Die USA und der Iran hatten am vergangenen Mittwoch ein Rahmenabkommen zur Beendigung des Krieges unterzeichnet, den die USA und Israel Ende Februar mit Angriffen auf die Islamische Republik begonnen hatten, woraufhin der Iran das für die weltweite Energieversorgung wichtige Nadelöhr weitgehend abgeriegelt hatte.
Anfang Juni waren dort weniger als zehn Schiffe pro Tag unterwegs. Nach Unterzeichnung des Abkommens nahm der Schiffsverkehr durch die Straße von Hormus zuletzt aber wieder zu – in den vergangenen fünf Tagen passierten im Schnitt 27 Schiffe täglich die Meerenge.
Oman und Iran prüfen Service-Gebühr für Straße von Hormus
Der Oman und der Iran wollen über eine Neuordnung der Verwaltung der strategisch wichtigen Straße von Hormus sprechen und künftig womöglich auch Gebühren für die Durchfahrt von Schiffen erheben. Eine Arbeitsgruppe aus Vertretern beider Länder solle eine Einigung zu den „Dienstleistungen und den damit verbundenen Kosten“ erarbeiten, teilten beide Staaten am Dienstag in einer gemeinsamen Erklärung mit.
In dem Papier unterstreichen der Iran und der Oman „ihre Souveränität und ihre Hoheitsrechte“ über die Meerenge. Eine Neuregelung solle „im Einklang mit internationalen Standards“ stehen, versicherten beide Länder. Die Erklärung wurde kurz nach einem Besuch des iranischen Außenministers Abbas Araghtschi in Maskat veröffentlicht, wo er auch mit dem Sultan von Oman, Haitham bin Tarik, zusammentraf.
Die Hauptschifffahrtsrouten durch die Straße von Hormus liegen überwiegend in omanischen Hoheitsgewässern, teilweise aber auch in denen des Iran. Die Behörden im Oman haben das Durchfahrtssystem bislang kostenlos verwaltet und zum Beispiel Schiffe durch Radar- und Funksysteme überwacht. Auch mögliche Such- und Rettungsmaßnahmen wurden bislang vom Oman kostenfrei organisiert. Lotsendienste waren für die Durchfahrt im Normalfall dagegen nicht nötig.

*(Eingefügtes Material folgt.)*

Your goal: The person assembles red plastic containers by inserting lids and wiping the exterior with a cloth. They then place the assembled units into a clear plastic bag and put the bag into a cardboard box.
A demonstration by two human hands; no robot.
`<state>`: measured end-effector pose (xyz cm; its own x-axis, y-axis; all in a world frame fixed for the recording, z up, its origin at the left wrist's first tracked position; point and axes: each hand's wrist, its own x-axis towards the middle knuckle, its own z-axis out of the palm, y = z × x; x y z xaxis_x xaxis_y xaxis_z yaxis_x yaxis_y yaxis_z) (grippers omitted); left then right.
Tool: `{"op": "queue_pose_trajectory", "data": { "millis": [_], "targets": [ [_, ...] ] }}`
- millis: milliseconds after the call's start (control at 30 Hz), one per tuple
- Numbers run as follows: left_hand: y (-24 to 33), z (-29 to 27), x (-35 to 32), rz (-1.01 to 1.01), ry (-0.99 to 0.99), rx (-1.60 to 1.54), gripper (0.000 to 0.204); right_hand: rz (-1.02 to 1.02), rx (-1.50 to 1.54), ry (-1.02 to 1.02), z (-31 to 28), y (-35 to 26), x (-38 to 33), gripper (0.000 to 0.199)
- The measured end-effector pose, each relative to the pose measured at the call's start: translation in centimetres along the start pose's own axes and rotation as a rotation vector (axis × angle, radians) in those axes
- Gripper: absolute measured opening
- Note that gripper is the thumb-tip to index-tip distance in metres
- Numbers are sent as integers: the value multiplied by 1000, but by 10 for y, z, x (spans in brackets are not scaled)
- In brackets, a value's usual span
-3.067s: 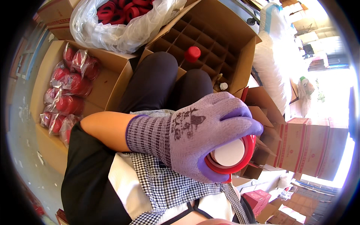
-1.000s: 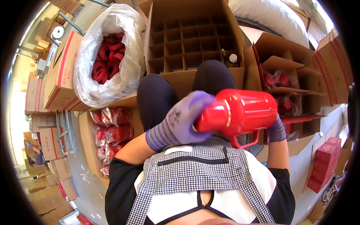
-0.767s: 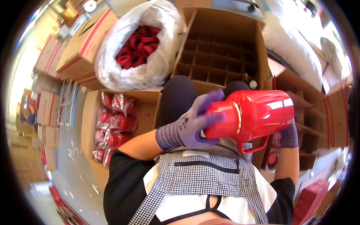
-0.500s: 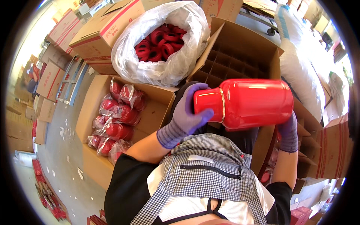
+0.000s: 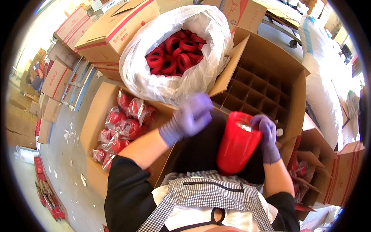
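Note:
My gloved right hand [image 5: 266, 135] grips the rim of a shiny red flask [image 5: 237, 149] with its fingers over the edge. The flask leans over my lap, its open end up, and something silvery shows inside. My gloved left hand [image 5: 192, 115] is in the air to the left of the flask, apart from it. Motion smears its fingers. Beyond the left hand, a white plastic bag [image 5: 133, 73] holds many red rings [image 5: 169, 65]. A cardboard box [image 5: 96, 116] on the left contains red parts wrapped in clear film [image 5: 129, 127].
A divided carton [image 5: 297, 100] stands open at the far right of my lap. Large white sacks [image 5: 320, 85] rise beyond it. Closed cartons [image 5: 116, 34] are stacked behind the bag. Another carton with dividers [image 5: 315, 154] is by my right arm. Paper scraps lie on the grey floor [image 5: 69, 166].
The flask has gone from lying level between both hands to leaning over my lap, open end up. My left hand has let go and moved left; the right now holds the rim.

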<state>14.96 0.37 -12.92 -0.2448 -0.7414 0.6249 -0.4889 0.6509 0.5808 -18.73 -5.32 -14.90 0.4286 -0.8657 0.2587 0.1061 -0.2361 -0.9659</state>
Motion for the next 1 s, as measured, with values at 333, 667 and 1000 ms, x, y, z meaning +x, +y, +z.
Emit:
{"op": "queue_pose_trajectory", "data": {
  "millis": [333,667,1000],
  "targets": [
    [-459,-51,21,-1484,164,412,88,-144,52,-102,16,-19,15,23],
    [-282,3,65,-906,741,-691,49,11,-84,-14,-42,-52,26,36],
    [32,28,87,-542,108,-885,60,-743,-996,-159,14,-101,126,73]
  ]
}}
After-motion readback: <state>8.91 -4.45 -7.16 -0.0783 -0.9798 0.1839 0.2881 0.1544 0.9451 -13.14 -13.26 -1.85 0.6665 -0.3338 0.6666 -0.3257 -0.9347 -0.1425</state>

Israel will Unabhängigkeit von US-Waffenlieferungen
Israels Ministerpräsident Benjamin Netanjahu strebt den Aufbau einer eigenen und von den USA unabhängigen Rüstungsindustrie an. Netanjahu erklärte auf X, er schätze die Unterstützung der USA sehr, Israel müsse sich jedoch aus dieser Abhängigkeit befreien und eigene, unabhängige Rüstungssysteme entwickeln.
Netanjahu erklärte zudem, Israel habe dem Iran und dessen Verbündeten einen Schlag versetzt. Der Konflikt sei jedoch noch nicht beendet. Es hänge von Israels Stärke ab, wo es in 30 Jahren stehen werde. Ziel sei es: „Unabhängigkeit von anderen erreichen, immer mehr Stärke aufbauen, immer mehr Technologie einführen, immer mehr Generationen von Kommandeuren ausbilden“.
Netanjahu: Israel hält an „Sicherheitszone“ im Südlibanon fest
Israel wird laut Ministerpräsident Benjamin Netanjahu unverändert an seiner selbst deklarierten „Sicherheitszone“ im Südlibanon festhalten. Das geht aus einer gemeinsamen Erklärung hervor, die Netanjahu nach einem Treffen mit Verteidigungsminister Israel Katz und Generalstabschef Eyal Zamir auf X veröffentlichte.